At five o’clock I have to consciously dial myself down before reentering the house, like astronaut Buzz Aldrin preparing to unload the dishwasher immediately after returning from the moon. Don’t talk about the moon, I remind myself. Ask everyone how their day was.
Western Lane by Chetna Maroo
Beautiful short book that says lot with very little. Follows a Gujarati family after the death of their mother, with protagonist 11 year-old Gopi training for a squash tournament and being raised by her father.
It was an awful evening, everyone on edge, and I didn’t know why and maybe no one else did either.
Saint Sebastian’s Abyss
Short satire about two art critics devoting their lives to a single work from an otherwise unknown painter. Funny and fresh.

The Corrections by Jonathan Franzen
Incredibly written farce about a midwestern mother trying to get her family together for one last Christmas. Some brilliant long scenes (the “revenge dinner” stands out) and pitch-perfect characters.
Rejection by Tony Tulathimutte
An obscene, disgusting, squirming book that I cannot in good conscience recommend to anyone but was nevertheless brilliant.
Here finally Kant perceives the true rift between them: Julian doesn’t know the difference between embarrassment and shame. How shame soaks, stains, leaves a skidmark on everything and, when it has nothing to stick to, spreads until it does. Embarrassment is contained by incidents, gets funny and small over time; shame runs gangrene through the entire past, makes the future impossible. You can’t own it or laugh it off, only try to bail it out in sloshing bucketfuls, drenching yourself in the process. Embarrassment is an event, shame a condition, one that Julian has somehow either mastered or never experienced, which explains why he’s so easygoing, and why, to him, the world is so tractable, why all seems fixable with talk.
Fantasy
The Stormlight Archive by Brandon Sanderson
I re-read the first three (originally read in 2018), then read the newest two Rhythm of War and Wind and Truth. Fantastic epic story-telling. Still five more books planned(!)
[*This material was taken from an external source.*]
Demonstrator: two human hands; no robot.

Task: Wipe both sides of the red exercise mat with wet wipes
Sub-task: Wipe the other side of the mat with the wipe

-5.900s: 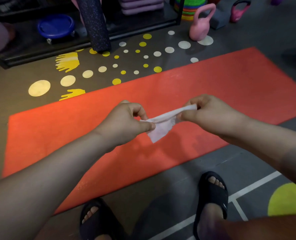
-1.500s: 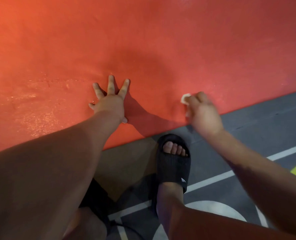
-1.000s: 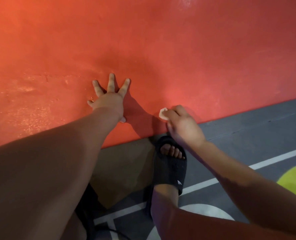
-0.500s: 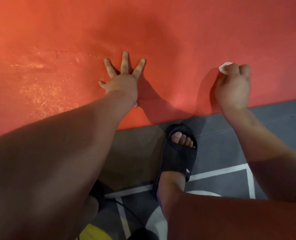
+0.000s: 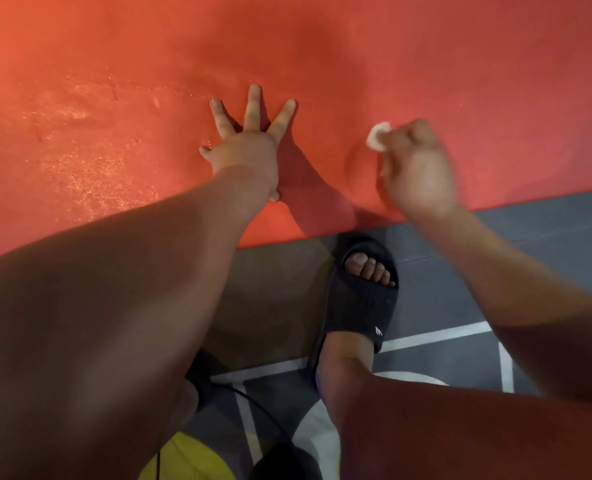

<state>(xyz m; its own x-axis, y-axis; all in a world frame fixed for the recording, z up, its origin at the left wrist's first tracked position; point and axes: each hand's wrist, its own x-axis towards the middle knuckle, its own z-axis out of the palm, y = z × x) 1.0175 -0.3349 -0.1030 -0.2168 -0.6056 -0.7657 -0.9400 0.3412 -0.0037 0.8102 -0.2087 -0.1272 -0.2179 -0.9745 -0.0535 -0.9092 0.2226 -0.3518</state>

The Library At Mount Char by Scott Hawkins
Everything about this book is weird. I’m not sure it’s fantasy, but I don’t know what it is. It’s tough to orient in and I’m not even sure I want to read another like it, but it was so thoroughly different that I couldn’t put it down.
The Raven Scholar by Antonia Hodgson
Smash two fantasy tropes together and add a fresh take on narrative, you get this book. Fun plot and dialogue.

Non-fiction
I’m Glad My Mom Died by Jennette McCurdy
Wild autobiography, consumed it over two days. I didn’t know who this person was. Among other things, speaks frankly about her struggles with eating disorder.
Among The Thugs by Bill Buford
An American Journalist embeds himself in the Red Army (Manchester United supporters) to explore football violence and ends up right in the thick of it. Horrifying but also insightful, particularly on the nature of crowds.
Trick Mirror by Jia Tolentino
A lot of my reading this year was recommended by her, so thought I’d read her own book too. Collection of essays on internet culture, feminism, religion and drugs. All strong.
In the seventies, researchers believed that MDMA treatment would be discrete and limited—that once you got the message, as they put it, you could hang up the phone. You would be better for having listened. You would be changed. They don’t say this about religion, but they should.